Hola, ¿qué tal? Hacía muchos días que quería decirle algo, pero no me animaba a hacerlo pues tenía miedo de que no se le prestara atención a un libro que habla; sí que abre sus labios de papel y tinta y, además, comparte un mensaje en representación de todos los libros olvidados.

No me refiero a ese volumen que quizá reposa en su mesita de noche y que usted lee de cuando en cuando.

Tampoco al ejemplar que viaja en la guantera de su carro y que es leído aunque sea cada muerte de obispo.

Mucho menos estoy hablando de la novela que vive a oscuras en el fondo de su mochila, pero ve la luz de lectura al menos una vez al mes.

No tengo en mente la antología de cuentos que duerme el sueño de los justos sobre la mesa de la sala y que ocasionalmente alguna visita abre y lee aunque sea por pocos minutos.

¿Qué dice usted? ¿Qué si se trata del poemario que le prestó hace tres años a una compañera de trabajo? ¡Tampoco! Y es que, aunque usted no lo crea, ese exinquilino de su biblioteca (digo ex porque la verdad es que no regresará a su anterior domicilio; ya sabemos lo que sucede con las obras editoriales que se prestan…) es más leído que los editoriales de los periódicos.

Cuando hablo de libros olvidados, me refiero a esos volúmenes que fueron comprados con bombos y platillos en las librerías, mas nunca, lo que se llama NUNCA, fueron abiertos.

A lo sumo, los sacaron de las bolsas en que los empacaron y de los forros de plástico que los apretaban como camisa de fuerza, los colocaron en algún rincón de la casa u oficina y los olvidaron por completo.

Textos a los que solo les han leído el título, el nombre del autor y la firma editorial. ¡Nada más! Ni siquiera el índice. Tampoco el prólogo. Mucho menos el primer capítulo.

Sí, libros vírgenes pues ningún lector ha gozado con ellos en la intimidad. Nadie los ha desnudado del polvo y telarañas que ya los cubren, explorado sus pieles con ojos y dedos, y saboreado sus secretos y manjares más recónditos.

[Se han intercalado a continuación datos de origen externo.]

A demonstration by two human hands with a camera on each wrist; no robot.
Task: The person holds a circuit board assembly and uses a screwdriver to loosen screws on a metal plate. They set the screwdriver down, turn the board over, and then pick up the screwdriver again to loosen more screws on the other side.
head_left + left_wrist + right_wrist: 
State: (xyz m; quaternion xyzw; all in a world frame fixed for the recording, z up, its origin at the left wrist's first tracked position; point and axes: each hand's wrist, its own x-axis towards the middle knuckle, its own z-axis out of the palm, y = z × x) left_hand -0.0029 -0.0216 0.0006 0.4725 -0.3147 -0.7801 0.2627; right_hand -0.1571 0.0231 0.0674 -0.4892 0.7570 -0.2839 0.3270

¿Quiere qué le diga algo más? Sí, soy yo, el libro con voz, quien le sigue hablando a usted, estimado lector. Lo que me interesa agregar es el hecho de que el olvido es la peor y más dolorosa enfermedad que padecemos los hijos de las imprentas.

Nada más triste para un libro que nacer con la esperanza de ser leído, masticado, engullido, ¡devorado! y percatarse de pronto de que no va a pasar de ser un simple objeto de consumo que se adquirió de manera compulsiva y se condenó al olvido.

¡Ese es el coronavirus de los textos! ¡Esa es la pandemia de los ejemplares! ¡Esa es la peor muerte de las obras editoriales!

Pero no solo los libros olvidados pagamos las consecuencias. Los lectores distraídos también sufren las secuelas de este cruel proceder, ya que se están privando de pasarla bien, disfrutar, gozar, aprender, reflexionar, crecer en la buena compañía de un amigo de papel y tinta.

¿Qué le parece si revisa su casa en busca de uno o varios libros olvidados y se decide a leerlos de una vez por todas? ¿No le parece un acto de insensatez comprar más biografías, ensayos, textos de historia, ejemplares de autoayuda, etcétera, cuando ni siquiera ha empezado a leer las obras que tiene en el estante?

¿Quién, en su sano juicio, llena el tanque de gasolina de un auto que nunca usa? ¿Quién, haciendo uso de su razón, compra más arroz del que puede consumir? ¿Quién, persona sensata, adquiere blusas o camisas que no piensa usar?

Háganos este favor. Hágase este favor. ¡Anímese a leer de una vez por todas esos libros olvidados que hay en su casa! Todos, usted y nosotros, saldremos ganando.